**ASSIGNMENT**
Write out the listing, please, but only from its first line through the line containing "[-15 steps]", exactly as given and without pictures.

**PROVIDED MATERIAL**
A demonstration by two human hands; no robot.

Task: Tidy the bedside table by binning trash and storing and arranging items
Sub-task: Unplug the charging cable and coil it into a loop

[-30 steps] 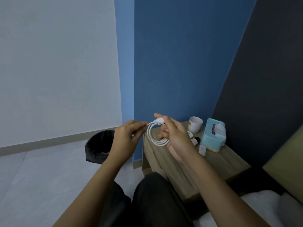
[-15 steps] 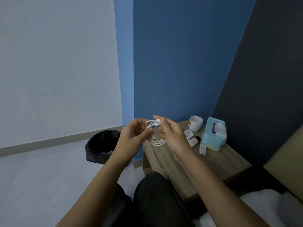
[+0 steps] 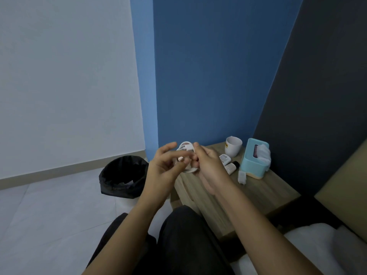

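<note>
A coiled white cable point(image 3: 186, 147) is held in the air above the left end of the wooden bedside table point(image 3: 264, 193). My right hand point(image 3: 208, 163) grips the coil from the right, thumb on top. My left hand point(image 3: 168, 165) touches the coil from the left with fingers spread, partly hiding it. On the table stand a white cup point(image 3: 233, 146), a light blue tissue box point(image 3: 255, 158), two small bottles point(image 3: 228, 164) and a white charger plug point(image 3: 241, 177).
A black-lined bin point(image 3: 123, 177) stands on the pale floor left of the table. Blue wall behind, dark panel to the right. My dark-trousered knees are below the hands. A bed with white bedding point(image 3: 309, 247) and a tan headboard point(image 3: 345, 195) lies at the right.
My hands have come closer together around the cable. The left hand's pinch at the coil's top has loosened, its fingers now spread over the coil's left side.
</note>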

**EXERCISE RESULT**
A demonstration by two human hands; no robot.

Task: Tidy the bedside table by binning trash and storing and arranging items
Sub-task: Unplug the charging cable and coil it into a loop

[-30 steps] 
[-15 steps] 

Nothing further is needed for this exercise.